観客は映画を視聴する前は『ドラゴンクエストⅤの映画』を期待していたことだろう。
予告でも「出会いと別れ、そして最強の敵」というナレーションや、動画の内容からも『ドラゴンクエストⅤの映画』の映画であると思ってしまう。
しかし実際に蓋を開けてみると『ドラゴンクエストⅤの映画』ではなく『ドラゴンクエストⅤのファンが主人公の映画』だった。
要するに事前情報とは異なる内容を見せられたわけである。
極端に言えば予告編ではアクション映画だったのに内容はラブロマンスだったとかに近いかもしれない。
食べ物で言えばプリンだと言いながら茶碗蒸しを出すようなもの。
ゲームで言うならパッケージに大きく映っていたキャラがヒロインじゃなかったとか。
これでは仮に中身が良かろうと『観客の見たかったもの』とは異なるので炎上するだろう。
どうすれば良かったのか
ではどうすれば良かったのか。
方法は2つある。
1つは観客の期待する『ドラゴンクエストⅤの映画』を見せること。
下手にVRやウイルスなど出さずに『ドラゴンクエストⅤの映画』として徹底していればこのような炎上はしなかっただろう。
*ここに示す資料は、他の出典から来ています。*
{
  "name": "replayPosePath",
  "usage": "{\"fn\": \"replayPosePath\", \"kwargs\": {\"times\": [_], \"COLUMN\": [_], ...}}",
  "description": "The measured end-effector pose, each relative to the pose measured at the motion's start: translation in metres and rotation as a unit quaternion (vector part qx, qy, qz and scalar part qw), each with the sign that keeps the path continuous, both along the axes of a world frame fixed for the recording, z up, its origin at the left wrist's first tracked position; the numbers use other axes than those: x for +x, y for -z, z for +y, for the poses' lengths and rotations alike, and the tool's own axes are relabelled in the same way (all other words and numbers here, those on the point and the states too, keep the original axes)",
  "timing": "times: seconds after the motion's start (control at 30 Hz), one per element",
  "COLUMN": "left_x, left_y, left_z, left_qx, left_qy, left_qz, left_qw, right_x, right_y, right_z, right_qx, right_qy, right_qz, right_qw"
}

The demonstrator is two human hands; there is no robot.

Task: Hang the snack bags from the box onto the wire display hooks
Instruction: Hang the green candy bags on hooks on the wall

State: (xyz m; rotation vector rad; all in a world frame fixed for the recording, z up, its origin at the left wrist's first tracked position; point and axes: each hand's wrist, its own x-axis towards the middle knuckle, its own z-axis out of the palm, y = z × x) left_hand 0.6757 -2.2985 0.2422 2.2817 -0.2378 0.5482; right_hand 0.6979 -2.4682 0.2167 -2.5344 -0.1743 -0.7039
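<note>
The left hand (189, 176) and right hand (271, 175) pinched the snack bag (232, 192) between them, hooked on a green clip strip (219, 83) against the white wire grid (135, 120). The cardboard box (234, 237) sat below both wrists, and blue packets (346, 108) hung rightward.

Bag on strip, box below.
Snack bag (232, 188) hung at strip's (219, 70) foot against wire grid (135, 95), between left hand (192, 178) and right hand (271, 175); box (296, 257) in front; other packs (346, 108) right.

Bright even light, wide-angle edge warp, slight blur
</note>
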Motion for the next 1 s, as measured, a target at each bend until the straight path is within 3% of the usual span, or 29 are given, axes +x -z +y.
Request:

もう1つは『ドラゴンクエストⅤのファンが主人公の映画』として宣伝すること。
最初から予告編などでドラクエⅤをVRで楽しむファンの話だと事前知識を与えていればラストにウイルスが出てきたとしても批判されることは無かっただろう。
どちらにしろ『顧客の期待とコンテンツのすり合わせ』ができていれば回避できた問題なのだ。